An amendment to the High Court Rules (Rule 41A) which came into effect from 9 March 2020 has made it mandatory for parties to consider mediation at the outset of any contemplated litigation.

There are a number of judgments where the courts have censured the parties’ and their representatives’ failure to consider alternative dispute resolution mechanisms such as mediation to resolve their issues. This is because litigation is, at the best of times, a time-consuming and costly exercise, often leaving parties feeling like they have lost, no matter the outcome.

Marriage is, typically, born out of such love and solemnised with such hope that its termination by divorce cannot but be tragic. But the death of this marriage, or at least the manner in which the last rites have been pronounced over it, represents a tragedy of an especially painful sort.’

This is the opening paragraph of the judgement in MB v NB (2010), a divorce matter where the judge thought the parties might have benefited from a mediation.

The court in the MB v NB case limited the fees which the attorneys could charge because ‘the failure of the attorneys to send this matter to mediation at an early stage should be visited by the court’s displeasure’.

Mediation is the facilitated negotiation of a dispute conducted by an impartial mediator with the objective of settlement.

The new Rule 41A requires that every new action or application must be accompanied by a notice, which must be delivered by a plaintiff or applicant with the summons or notice of motion and by a defendant or respondent with a plea or answering affidavit, indicating whether the party agrees to or opposes referral of the dispute to mediation. These notices must state the reasons for each party’s belief that the dispute is or is not capable of being mediated. This notice is delivered on a without prejudice basis and therefore does not form part of the record of the trial or hearing.

There is also provision in the rule for the judge or the case management judge, acting in terms of Rule 37A, to direct the parties to consider that the matter be referred to mediation, and also for the parties, at any stage before judgment is granted, to refer the matter to mediation, provided that where proceedings have commenced, the leave of the court is obtained.

There is no sanction for non-compliance provided for in the rule. It is not inconceivable that a court considering a matter in which the parties have not complied with this rule, may exercise its inherent powers to rule that the matter should be postponed until the parties have considered whether or not mediation would, in fact, be appropriate.

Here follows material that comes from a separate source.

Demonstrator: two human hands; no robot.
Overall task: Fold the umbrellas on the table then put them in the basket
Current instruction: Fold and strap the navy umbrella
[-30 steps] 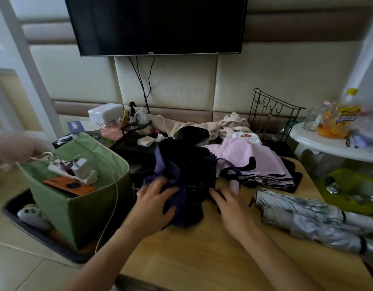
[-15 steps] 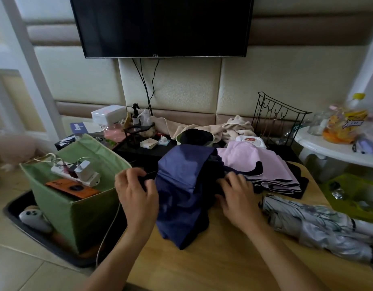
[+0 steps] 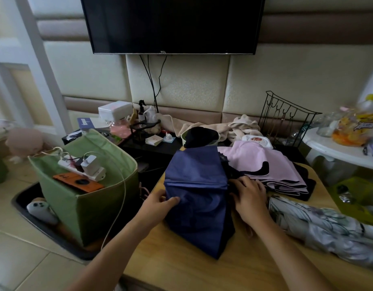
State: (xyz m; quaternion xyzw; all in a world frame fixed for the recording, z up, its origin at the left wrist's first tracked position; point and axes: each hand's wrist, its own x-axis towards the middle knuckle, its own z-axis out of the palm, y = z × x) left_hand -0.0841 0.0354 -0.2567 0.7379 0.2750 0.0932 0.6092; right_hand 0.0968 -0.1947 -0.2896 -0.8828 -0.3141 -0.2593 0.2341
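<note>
Navy umbrella (image 3: 197, 198) canopy now smoothed flatter; left hand (image 3: 158, 203) shifted onto fabric.

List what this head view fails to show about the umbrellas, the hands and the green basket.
- Blue umbrella: handle and ribs hidden under its own fabric.
- Right hand: fingertips buried in dark folds; grip unclear.
- Left hand: fingers behind the fabric edge.
- Patterned umbrella: cut off by the right edge, blurred.
- Green basket: inside blocked by a power strip.
</note>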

Where a dispute is referred to mediation, the parties must deliver a joint signed minute recording their election and enter into an agreement to mediate. The time limits prescribed by the rules of court are suspended for the duration of the mediation proceedings, but if a party feels that the suspension is being abused, they may apply to court for upliftment of the suspension. In matters where there are multiple parties, those who agree to mediation may proceed despite any other party’s refusal to mediate. Similarly, in matters with multiple issues parties may agree that some issues be referred to mediation and the remaining issues in dispute proceed to litigation.

In a matter where there is a single party on each side, the fact that one of the parties is not agreeable to mediation will seemingly mean that no mediation can take place.

Subject to the usual disclosure requirements, all communications and disclosures, whether oral or written, made at mediation proceedings, are confidential and inadmissible in evidence. A joint minute is filed, at the conclusion of the mediation, indicating whether full, partial or no settlement was reached and the issues upon which agreement was reached which do not require hearing by the court.

The practical implications, challenges and success of the rule are yet to be seen. However, every practitioner should seriously consider how best to advise their clients in light of this amendment, bearing in mind some final remarks of the court in MB v NB:

Mediation can produce remarkable results in the most unpropitious of circumstances, especially when conducted by one of the several hundred people in this country who have been trained in the process. The success of the process lies in its very nature. Unlike settlement negotiations between legal advisers, in themselves frequently fruitful, the process is conducted by an independent expert who can, under conditions of the strictest confidentiality, isolate underlying interests, use the information to identify common ground and, by drawing on his or her own legal and other knowledge, sensitively encourage an evaluation of the prospects of success in the litigation and an appreciation of the costs and practical consequences of continued litigation, particularly if the case is a loser.’